EXERCISE REQUIREMENTS ▸ Give back, word for word, the lines in the listing below from the one holding "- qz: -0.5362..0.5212" down to the one holding "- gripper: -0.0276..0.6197", both ends included.

RECORDS FOR THE TASK ▸
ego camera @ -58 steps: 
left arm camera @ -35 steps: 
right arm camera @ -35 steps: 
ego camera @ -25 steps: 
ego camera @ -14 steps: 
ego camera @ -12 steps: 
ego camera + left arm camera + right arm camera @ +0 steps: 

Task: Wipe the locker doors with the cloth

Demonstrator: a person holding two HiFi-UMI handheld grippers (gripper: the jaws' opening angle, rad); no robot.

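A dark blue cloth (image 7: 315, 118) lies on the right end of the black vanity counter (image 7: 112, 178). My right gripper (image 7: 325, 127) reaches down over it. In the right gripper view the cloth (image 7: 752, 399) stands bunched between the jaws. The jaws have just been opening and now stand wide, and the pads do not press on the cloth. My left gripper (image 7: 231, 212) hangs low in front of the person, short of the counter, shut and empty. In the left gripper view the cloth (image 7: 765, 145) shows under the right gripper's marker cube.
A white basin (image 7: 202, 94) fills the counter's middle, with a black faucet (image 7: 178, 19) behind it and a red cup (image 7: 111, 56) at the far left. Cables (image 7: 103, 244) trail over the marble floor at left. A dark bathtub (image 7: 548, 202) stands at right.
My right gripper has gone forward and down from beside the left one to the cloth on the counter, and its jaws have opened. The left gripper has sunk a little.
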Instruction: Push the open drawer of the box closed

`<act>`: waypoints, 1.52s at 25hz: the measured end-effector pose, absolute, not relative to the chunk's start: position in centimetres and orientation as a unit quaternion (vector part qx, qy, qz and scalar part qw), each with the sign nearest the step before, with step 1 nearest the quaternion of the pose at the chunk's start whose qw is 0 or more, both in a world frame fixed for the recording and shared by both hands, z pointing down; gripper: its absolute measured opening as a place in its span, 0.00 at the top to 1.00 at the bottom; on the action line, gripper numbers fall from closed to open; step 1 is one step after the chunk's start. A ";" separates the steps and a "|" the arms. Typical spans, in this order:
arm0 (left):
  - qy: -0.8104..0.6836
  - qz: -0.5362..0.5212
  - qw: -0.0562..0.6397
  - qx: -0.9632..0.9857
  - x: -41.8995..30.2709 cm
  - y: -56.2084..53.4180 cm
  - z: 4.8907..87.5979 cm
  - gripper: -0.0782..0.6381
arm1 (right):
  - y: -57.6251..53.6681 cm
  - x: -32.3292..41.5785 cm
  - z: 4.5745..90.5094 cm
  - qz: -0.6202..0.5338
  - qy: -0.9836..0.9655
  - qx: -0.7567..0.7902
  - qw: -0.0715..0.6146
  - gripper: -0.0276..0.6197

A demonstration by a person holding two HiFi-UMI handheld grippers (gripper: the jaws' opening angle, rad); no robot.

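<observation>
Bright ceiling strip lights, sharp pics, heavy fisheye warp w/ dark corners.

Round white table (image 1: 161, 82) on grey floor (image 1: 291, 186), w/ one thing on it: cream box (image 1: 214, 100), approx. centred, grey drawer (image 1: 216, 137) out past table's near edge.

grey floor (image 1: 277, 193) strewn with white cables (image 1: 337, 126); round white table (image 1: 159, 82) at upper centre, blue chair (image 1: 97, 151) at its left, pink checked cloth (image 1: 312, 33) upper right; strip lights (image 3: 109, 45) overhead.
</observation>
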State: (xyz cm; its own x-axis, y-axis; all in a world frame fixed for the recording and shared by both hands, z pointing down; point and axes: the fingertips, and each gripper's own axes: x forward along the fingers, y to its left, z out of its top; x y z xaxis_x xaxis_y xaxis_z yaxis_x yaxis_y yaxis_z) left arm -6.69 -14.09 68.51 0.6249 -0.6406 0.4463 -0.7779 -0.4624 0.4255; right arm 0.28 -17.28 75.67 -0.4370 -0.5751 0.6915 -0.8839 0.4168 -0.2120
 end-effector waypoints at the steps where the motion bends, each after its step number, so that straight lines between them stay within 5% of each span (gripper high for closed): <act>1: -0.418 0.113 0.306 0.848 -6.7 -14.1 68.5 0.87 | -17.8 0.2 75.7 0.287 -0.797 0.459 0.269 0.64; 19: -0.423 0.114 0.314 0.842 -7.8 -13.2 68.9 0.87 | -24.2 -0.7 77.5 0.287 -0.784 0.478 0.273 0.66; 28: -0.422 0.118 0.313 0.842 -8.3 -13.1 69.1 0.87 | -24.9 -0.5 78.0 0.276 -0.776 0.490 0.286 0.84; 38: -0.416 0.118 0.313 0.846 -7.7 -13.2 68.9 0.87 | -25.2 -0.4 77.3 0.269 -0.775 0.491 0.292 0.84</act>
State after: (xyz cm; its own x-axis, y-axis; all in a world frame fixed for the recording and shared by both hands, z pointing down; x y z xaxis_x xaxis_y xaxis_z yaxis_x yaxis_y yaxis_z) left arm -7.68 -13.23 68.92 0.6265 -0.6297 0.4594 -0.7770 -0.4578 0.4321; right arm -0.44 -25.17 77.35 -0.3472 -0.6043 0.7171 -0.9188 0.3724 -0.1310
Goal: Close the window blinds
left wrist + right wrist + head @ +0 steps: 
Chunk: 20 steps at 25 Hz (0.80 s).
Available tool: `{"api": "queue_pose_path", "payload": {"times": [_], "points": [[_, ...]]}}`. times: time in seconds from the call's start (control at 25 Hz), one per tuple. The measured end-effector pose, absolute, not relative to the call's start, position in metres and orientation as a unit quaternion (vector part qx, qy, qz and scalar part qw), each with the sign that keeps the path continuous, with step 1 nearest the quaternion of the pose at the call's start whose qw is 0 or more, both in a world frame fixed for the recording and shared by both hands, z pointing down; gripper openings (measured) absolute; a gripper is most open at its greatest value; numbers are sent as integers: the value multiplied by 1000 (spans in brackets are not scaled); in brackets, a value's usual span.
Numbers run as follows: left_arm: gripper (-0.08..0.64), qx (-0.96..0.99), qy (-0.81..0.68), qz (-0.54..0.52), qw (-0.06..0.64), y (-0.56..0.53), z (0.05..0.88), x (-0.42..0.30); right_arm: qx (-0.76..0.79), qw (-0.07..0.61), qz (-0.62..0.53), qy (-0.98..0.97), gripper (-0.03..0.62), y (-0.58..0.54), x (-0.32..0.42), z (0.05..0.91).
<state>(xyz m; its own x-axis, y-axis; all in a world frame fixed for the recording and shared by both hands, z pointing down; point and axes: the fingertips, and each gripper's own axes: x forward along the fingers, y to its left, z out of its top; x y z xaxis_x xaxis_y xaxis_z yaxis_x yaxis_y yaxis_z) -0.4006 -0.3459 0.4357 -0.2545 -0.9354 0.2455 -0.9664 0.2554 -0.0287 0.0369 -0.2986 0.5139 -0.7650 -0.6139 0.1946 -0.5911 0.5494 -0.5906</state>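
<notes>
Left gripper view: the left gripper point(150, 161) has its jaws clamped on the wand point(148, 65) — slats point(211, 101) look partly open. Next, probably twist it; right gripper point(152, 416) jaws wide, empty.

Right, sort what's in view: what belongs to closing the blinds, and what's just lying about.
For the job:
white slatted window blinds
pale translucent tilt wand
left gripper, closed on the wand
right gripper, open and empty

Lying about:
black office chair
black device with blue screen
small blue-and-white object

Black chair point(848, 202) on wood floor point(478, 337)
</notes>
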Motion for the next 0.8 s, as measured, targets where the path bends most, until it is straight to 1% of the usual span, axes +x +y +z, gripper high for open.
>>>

RESPONSE ▸
  - qz: -0.5362..0.5212
  - qw: -0.0562..0.6397
  - qx: -0.9632..0.9857
  - x: -41.8995..30.2709 cm
  - y: -56.2084..53.4180 cm
  - z: 4.8907..87.5979 cm
  - gripper: -0.0782..0.6381
arm1 (right):
  - y: -57.6251..53.6681 cm
  - x: -32.3292..41.5785 cm
  - z: 4.5745..90.5094 cm
  - qz: -0.6202..0.5338
  - qy: -0.9836..0.9655
  - qx: -0.7567..0.7902
  - qw: -0.0715..0.6146
  - gripper: -0.0276..0.6197

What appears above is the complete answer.